4 years, 1 month and 7 days: the time between the draft of China’s Regulations for the Security Protection of Critical Information Infrastructure (“CII Regulations”) and the final form being released. The level of wordsmithing might hint at the internal debate and external consultation that has gone on in that time period. However, the substance of these long-awaited rules is low on “critical” must-knows for business operators and high on “infrastructure” upon which authorities must frame further rules and guidance before industry has a full understanding.
The September 1 start-date for the CII Regulations pegs them to the Data Security Law (“DSL”), which was released in final form in June. Indeed, there are various articles in the CII Regulations that mirror those of the DSL. Similarly, several provisions closely resemble the draft Cybersecurity Review Measures (“CRM”) released last month in respect of procurement of new network products and services; and the primary legislation in this area – the Cybersecurity Law (“CSL”): high-level checklists of security requirements, mandatory appointments of cybersecurity officers, annual cyber reviews, security incident reporting, etc.
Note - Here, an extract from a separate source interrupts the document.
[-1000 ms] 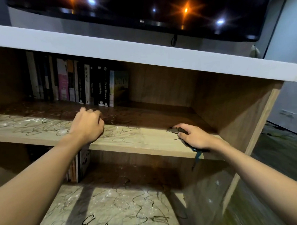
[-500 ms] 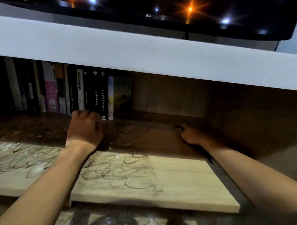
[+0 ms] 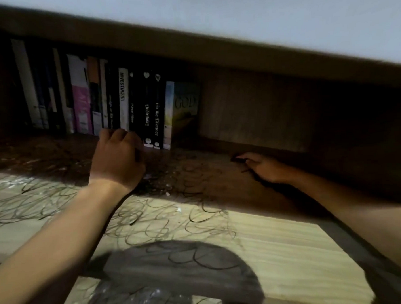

Although the CII Regulations lack content which stands out as being new, a key narrative quickly drawn from the rules is the continuing momentum of Beijing’s lawmakers to wall in their critical network infrastructure with familiar mechanisms for long-term digital security and stability.
The definition of "critical information infrastructure" (or “CII”) in the CII Regulations remains attached to a consistent list of industries seen in the CSL: public communications, information services, energy, transportation and finance are a steady roster for the private sector to pigeon hole themselves into. With the passage of time, it is interesting to see that national defence technologies have been added to the list as global military capabilities digitalise, but otherwise the fields to which stricter cybersecurity obligations will intrinsically apply to are similar to those from 2017. A comparable catch-all is also included for other information systems that, if damaged, or data is lost or disclosed, may seriously endanger national security, the national economy, people's livelihood, and the public interest.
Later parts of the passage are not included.